### Required work
Using the data below, copy each line that includes the word "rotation".

<<<<

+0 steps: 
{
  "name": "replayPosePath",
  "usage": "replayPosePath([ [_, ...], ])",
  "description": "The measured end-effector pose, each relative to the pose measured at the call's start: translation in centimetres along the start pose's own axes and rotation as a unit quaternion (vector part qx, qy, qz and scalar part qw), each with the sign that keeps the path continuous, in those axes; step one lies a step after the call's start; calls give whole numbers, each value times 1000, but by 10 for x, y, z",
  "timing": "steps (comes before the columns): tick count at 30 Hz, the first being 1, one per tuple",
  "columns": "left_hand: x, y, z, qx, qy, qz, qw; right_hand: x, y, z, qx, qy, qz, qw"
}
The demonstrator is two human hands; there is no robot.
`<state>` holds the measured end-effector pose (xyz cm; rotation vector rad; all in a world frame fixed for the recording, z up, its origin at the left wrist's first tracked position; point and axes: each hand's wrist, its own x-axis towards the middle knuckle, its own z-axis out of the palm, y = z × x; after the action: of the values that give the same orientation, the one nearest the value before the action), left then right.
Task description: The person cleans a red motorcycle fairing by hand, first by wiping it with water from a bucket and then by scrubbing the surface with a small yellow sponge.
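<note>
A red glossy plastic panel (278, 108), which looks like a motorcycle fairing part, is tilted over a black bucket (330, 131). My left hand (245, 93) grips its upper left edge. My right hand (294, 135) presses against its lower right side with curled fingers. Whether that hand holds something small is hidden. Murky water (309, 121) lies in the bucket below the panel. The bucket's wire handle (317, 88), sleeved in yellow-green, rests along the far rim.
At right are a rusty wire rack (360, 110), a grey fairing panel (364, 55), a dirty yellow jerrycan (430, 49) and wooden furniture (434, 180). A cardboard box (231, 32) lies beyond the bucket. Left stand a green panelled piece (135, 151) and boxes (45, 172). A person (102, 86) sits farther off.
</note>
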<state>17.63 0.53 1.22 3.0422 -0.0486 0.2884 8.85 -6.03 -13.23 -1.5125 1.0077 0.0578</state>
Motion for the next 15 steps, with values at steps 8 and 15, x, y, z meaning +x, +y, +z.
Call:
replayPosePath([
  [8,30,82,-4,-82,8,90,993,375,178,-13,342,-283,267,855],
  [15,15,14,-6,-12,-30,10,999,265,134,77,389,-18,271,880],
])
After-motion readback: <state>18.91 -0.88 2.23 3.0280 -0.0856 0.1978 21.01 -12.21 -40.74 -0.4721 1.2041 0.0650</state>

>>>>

### Solution to this problem
  "description": "The measured end-effector pose, each relative to the pose measured at the call's start: translation in centimetres along the start pose's own axes and rotation as a unit quaternion (vector part qx, qy, qz and scalar part qw), each with the sign that keeps the path continuous, in those axes; step one lies a step after the call's start; calls give whole numbers, each value times 1000, but by 10 for x, y, z",
`<state>` holds the measured end-effector pose (xyz cm; rotation vector rad; all in a world frame fixed for the recording, z up, its origin at the left wrist's first tracked position; point and axes: each hand's wrist, its own x-axis towards the middle knuckle, its own z-axis out of the palm, y = z × x; after the action: of the values that give the same orientation, the one nearest the value before the action), left then right.

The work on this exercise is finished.